Your task: For each student and exam, you need to determine their total points and total time. Then for each exam, you need to calculate the average (mean) total points and total time taken over all students.

Output: Return a pandas dataframe with three columns:

'Exam' (string): the exam ID
'Points' (float): the total points for that exam averaged over all students
'Hours' (float): the total time in hours for that exam averaged over all students

Comments/hints: These averages you are to report are by exam taken over all students, not over all (student, problem) pairs!

Ex. 10 demo input¶

### Define demo inputs ###

demo_df_ex10 = cse6040.utils.load_obj_from_file('demo_df_ex10.dill')
demo_df_ex10

The above input should produce: | | Exam | Points | Hours | |---:|:-------|---------:|--------:| | 0 | exam1 | 45 | 14.3085 | | 1 | exam3 | 42 | 31.255 | As a spot check, observe that the input dataset has two students. Consider their `'exam3'` scores: student `'matthew.monise@hotmail.com'` got a total of 38 points and `'paul.laconya@gmail.com'` got 46 points, yielding an average of (38+46)/2 = 42 points.

Ex. 10 your code¶

### Exercise 10 solution
def summarize_exams(df):
    '''
    INPUT:
    A dataframe, where each row has the data for a (student, exam, problem) triple, but the only columns provided are:
    1. 'Email' (string): a student email address
    2. 'Exam' (string): the ID of an exam
    3. 'Milestone' (string): the problem number
    4. 'Points' (float): the points scored on that problem (milestone) for that exam
    5. 'Hours' (float): the estimated number of hours spent on that problem for that exam
    
    GOAL:
    For each student and exam, determine their total points and total time. 
    Then for each exam, you need to calculate the average (mean) total points and total time taken over all students.
    
    Return a pandas dataframe with three columns:
    1. 'Exam' (string): the exam ID
    2. 'Points' (float): the total points for that exam averaged over all students
    3. 'Hours' (float): the total time in hours for that exam averaged over all students
    
    Hint: These averages you are to report are by exam taken over all students, not over all (student, problem) pairs!
    
    STRATEGY:
    1. Let's first determine total points and total time for each student and exam. 
       So group by 'Email' and 'Exam' and sum. Let's call this df_sum.
    2. Reset index to bring index ('Email' and 'Exam') back as regular columns
    3. Now let's find the mean of 'Hours' and 'Points' by Exam. 
       So group by 'Exam' and find mean.
    4. Reset index to bring index ('Exam') back as a regular column
    5. Return this data frame.    
    '''
    
    # SOLUTION: 
    df_sum = df.groupby(['Email', 'Exam']).sum()
    df_sum = df_sum.reset_index()
    
    df_mean = df_sum.groupby('Exam').mean()
    df_mean = df_mean.reset_index()
    
    return df_mean
    
    
### demo function call ###
summarize_exams(demo_df_ex10)

Ex. 10 test¶

The cell below will test your solution for Exercise 10. The testing variables will be available for debugging under the following names in a dictionary format.
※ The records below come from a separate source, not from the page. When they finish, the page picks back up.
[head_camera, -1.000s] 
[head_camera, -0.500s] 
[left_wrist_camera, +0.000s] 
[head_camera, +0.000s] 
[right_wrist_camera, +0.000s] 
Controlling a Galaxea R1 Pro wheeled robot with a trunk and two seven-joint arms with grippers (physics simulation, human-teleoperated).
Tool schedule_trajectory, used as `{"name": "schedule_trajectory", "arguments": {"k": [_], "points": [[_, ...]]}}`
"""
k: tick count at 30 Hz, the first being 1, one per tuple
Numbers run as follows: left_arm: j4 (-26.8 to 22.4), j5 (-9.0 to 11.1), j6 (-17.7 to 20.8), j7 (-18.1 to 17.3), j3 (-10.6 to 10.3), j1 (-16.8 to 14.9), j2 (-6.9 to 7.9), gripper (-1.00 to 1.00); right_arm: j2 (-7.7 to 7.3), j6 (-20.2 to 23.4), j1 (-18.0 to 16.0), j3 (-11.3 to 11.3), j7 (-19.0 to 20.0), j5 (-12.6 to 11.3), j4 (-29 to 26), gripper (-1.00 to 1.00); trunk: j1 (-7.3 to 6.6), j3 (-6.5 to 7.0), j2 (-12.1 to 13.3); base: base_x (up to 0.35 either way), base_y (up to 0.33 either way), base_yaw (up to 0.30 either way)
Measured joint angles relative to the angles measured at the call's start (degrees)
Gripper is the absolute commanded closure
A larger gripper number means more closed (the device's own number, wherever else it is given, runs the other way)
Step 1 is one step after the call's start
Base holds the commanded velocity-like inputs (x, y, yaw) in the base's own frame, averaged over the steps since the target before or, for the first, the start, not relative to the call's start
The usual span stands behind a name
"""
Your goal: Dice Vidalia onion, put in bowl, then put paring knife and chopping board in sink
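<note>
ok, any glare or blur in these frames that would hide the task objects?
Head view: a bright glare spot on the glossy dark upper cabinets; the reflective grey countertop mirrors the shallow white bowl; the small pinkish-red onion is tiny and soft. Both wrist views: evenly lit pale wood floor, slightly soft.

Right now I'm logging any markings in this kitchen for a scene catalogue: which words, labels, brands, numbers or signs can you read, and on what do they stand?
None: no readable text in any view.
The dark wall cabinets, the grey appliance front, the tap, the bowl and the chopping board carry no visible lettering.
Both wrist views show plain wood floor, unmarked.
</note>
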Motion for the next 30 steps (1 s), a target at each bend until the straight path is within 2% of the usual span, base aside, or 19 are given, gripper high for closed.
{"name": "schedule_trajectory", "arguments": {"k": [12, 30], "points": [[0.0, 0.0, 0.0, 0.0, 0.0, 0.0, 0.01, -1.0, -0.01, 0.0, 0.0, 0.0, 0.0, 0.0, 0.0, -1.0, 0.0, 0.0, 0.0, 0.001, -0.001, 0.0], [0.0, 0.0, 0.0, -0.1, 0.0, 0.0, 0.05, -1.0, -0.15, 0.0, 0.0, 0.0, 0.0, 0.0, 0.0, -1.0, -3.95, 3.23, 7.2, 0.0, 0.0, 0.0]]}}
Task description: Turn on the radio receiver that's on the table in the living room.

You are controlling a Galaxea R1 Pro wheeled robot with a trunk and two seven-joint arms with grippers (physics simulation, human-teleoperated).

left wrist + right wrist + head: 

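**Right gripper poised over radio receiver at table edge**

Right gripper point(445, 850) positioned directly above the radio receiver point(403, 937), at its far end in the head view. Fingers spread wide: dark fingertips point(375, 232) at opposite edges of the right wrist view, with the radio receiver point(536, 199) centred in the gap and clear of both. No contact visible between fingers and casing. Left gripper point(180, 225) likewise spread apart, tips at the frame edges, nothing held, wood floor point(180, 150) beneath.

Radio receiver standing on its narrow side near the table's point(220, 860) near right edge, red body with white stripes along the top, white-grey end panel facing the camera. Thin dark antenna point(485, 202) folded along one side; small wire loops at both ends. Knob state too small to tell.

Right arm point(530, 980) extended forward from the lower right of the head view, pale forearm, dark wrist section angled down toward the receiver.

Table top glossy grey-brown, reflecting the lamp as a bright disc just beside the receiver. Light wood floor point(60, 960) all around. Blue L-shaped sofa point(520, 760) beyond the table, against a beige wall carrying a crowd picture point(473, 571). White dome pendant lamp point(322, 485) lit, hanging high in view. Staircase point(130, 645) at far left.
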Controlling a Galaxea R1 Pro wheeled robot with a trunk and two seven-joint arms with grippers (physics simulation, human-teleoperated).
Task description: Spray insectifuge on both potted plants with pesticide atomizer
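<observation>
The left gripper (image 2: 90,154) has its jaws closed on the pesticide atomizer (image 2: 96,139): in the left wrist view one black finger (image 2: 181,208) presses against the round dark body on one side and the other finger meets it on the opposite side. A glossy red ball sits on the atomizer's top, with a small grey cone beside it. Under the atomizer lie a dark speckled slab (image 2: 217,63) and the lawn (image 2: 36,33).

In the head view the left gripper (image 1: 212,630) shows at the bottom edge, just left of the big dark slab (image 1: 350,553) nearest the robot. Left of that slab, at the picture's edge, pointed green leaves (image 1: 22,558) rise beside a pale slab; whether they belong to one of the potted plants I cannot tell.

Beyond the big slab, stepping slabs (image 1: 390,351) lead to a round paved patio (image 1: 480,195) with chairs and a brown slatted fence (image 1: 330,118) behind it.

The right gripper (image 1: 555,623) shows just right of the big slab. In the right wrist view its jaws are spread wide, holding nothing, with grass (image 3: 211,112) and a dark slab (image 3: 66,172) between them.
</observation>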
input_vars - Input variables for your solution.
original_input_vars - Copy of input variables from prior to running your solution. These should be the same as input_vars - otherwise the inputs were modified by your solution.
returned_output_vars - Outputs returned by your solution.
true_output_vars - The expected output. This should "match" returned_output_vars based on the question requirements - otherwise, your solution is not returning the correct output.

### test_cell_ex10
###
### AUTOGRADER TEST - DO NOT REMOVE
###
from tester_fw.testers import Tester

conf = {
    'case_file':'tc_10', 
    'func': summarize_exams, # replace this with the function defined above
    'inputs':{ # input config dict. keys are parameter names
        'df':{
            'dtype':'df', # data type of param.
            'check_modified':True,
        }
    },
    'outputs':{
        'output_0':{
            'index':0,
            'dtype':'df',
            'check_dtype': True,
            'check_col_dtypes': True, # Ignored if dtype is not df
            'check_col_order': False, # Ignored if dtype is not df
            'check_row_order': False, # Ignored if dtype is not df
            'check_column_type': True, # Ignored if dtype is not df
            'float_tolerance': 10 ** (-6)
        }
    }
}
tester = Tester(conf, key=b'It2jBzT52UbvyXCvc19bZBXTaLtU-OurcEtWwuHet8M=', path='resource/asnlib/publicdata/')
for _ in range(70):
    try:
        tester.run_test()
        (input_vars, original_input_vars, returned_output_vars, true_output_vars) = tester.get_test_vars()
    except:
        (input_vars, original_input_vars, returned_output_vars, true_output_vars) = tester.get_test_vars()
        raise

###
### AUTOGRADER TEST - DO NOT REMOVE
###
print('Passed! Please submit.')

Passed! Please submit.

Ex. 10 RUNME (precomputed solutions)¶

The cell below creates a precomputed object, exam_summary. It is the result of a correct implementation of summarize_exams when run on concatdf from the full dataset.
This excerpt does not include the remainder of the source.